* ACTIVITY *
Go over the lines below, and when one contains the word "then", copy it.

** DATA FOR THE TASK follows **

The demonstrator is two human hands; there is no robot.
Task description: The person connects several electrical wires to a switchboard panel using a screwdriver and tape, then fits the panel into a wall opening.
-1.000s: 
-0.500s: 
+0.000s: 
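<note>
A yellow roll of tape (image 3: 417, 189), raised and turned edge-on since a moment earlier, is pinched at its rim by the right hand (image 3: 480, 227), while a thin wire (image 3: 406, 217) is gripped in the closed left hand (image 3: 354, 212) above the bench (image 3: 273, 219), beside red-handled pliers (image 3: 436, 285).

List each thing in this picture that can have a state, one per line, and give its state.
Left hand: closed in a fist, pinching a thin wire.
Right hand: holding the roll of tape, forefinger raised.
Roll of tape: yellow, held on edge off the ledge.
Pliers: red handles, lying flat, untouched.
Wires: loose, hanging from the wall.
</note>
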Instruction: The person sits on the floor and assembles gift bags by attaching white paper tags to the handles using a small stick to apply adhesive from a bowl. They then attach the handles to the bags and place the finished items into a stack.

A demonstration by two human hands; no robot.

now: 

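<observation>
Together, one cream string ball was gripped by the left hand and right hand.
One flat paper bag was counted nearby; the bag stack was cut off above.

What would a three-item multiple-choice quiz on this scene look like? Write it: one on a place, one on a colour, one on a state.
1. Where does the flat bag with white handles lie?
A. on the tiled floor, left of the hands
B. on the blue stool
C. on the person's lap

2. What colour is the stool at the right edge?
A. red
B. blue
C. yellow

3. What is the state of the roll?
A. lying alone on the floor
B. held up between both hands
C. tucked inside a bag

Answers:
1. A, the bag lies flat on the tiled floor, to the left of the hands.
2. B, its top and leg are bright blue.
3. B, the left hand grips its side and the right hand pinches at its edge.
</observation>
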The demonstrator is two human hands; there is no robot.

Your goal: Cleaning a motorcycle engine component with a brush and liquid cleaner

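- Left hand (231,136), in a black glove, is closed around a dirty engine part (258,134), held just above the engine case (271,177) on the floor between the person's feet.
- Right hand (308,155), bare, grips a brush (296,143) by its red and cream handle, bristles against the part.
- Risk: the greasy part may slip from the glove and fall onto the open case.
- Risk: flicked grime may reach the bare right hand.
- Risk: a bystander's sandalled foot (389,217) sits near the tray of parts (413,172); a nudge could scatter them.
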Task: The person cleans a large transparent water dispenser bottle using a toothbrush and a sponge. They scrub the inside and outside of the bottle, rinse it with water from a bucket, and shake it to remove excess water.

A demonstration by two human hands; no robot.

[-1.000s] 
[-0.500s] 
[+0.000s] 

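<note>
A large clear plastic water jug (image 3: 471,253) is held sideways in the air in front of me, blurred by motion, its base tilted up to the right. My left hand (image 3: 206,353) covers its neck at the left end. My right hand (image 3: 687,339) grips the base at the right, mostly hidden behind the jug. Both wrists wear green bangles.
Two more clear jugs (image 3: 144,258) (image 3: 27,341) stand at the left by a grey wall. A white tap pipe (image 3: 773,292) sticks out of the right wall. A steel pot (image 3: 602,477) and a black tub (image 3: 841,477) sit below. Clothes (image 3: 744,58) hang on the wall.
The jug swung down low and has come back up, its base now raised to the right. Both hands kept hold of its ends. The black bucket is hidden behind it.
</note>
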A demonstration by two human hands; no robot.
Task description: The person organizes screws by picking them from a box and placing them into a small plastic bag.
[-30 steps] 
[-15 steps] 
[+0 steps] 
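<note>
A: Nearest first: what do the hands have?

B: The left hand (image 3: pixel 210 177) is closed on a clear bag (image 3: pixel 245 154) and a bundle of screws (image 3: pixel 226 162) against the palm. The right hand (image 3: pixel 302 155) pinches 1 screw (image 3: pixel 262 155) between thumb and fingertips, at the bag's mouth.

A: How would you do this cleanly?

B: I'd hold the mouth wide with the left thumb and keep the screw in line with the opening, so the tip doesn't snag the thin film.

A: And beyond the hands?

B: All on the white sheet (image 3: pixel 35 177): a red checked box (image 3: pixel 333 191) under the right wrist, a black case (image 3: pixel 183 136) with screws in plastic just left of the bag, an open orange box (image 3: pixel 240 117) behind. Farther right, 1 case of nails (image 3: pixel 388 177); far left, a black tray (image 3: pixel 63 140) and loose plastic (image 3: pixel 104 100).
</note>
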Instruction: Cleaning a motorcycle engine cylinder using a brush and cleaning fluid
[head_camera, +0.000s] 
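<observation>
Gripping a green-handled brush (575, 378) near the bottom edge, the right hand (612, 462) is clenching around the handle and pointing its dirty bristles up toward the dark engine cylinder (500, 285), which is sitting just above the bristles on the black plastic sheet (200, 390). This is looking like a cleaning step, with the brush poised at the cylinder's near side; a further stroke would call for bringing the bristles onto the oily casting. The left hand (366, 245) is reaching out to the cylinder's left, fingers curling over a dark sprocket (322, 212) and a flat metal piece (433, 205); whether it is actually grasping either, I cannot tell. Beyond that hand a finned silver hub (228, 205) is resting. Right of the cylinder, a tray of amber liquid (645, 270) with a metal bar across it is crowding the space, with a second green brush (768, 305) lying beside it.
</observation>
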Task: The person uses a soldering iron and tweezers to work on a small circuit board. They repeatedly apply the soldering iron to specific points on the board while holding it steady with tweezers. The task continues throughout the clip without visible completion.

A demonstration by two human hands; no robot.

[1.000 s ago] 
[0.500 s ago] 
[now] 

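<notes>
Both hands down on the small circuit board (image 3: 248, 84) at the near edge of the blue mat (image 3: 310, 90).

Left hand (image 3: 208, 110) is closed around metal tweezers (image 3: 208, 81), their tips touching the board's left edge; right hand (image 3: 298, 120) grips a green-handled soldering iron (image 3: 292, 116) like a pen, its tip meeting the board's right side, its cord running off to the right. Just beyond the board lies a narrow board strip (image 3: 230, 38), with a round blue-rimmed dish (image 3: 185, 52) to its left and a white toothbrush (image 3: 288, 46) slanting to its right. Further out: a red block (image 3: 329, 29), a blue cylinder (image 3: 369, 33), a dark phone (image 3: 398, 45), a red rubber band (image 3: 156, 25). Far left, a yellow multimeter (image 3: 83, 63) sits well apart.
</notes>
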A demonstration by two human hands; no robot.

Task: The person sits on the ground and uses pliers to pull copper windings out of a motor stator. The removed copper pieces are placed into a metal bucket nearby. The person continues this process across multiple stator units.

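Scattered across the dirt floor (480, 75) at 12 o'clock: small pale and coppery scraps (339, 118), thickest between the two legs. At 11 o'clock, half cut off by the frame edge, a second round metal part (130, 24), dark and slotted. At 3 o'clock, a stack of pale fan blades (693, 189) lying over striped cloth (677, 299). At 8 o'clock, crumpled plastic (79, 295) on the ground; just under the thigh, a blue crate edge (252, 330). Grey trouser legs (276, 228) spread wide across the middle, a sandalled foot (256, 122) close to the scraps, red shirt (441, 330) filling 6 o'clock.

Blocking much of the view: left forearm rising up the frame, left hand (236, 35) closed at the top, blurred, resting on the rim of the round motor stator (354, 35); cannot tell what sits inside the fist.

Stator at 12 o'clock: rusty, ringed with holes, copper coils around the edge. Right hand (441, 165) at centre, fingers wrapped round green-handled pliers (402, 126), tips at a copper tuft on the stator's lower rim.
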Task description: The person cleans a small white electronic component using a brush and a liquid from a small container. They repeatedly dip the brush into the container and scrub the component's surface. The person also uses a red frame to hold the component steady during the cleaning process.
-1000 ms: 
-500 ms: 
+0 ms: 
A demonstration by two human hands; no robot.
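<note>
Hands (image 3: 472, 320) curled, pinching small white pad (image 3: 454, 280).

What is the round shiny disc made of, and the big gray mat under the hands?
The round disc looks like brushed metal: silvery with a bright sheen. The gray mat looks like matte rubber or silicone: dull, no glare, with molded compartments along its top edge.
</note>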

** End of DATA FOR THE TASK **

* EXPECTED ANSWER *
Task description: The person connects several electrical wires to a switchboard panel using a screwdriver and tape, then fits the panel into a wall opening.
Instruction: The person sits on the floor and assembles gift bags by attaching white paper tags to the handles using a small stick to apply adhesive from a bowl. They then attach the handles to the bags and place the finished items into a stack.

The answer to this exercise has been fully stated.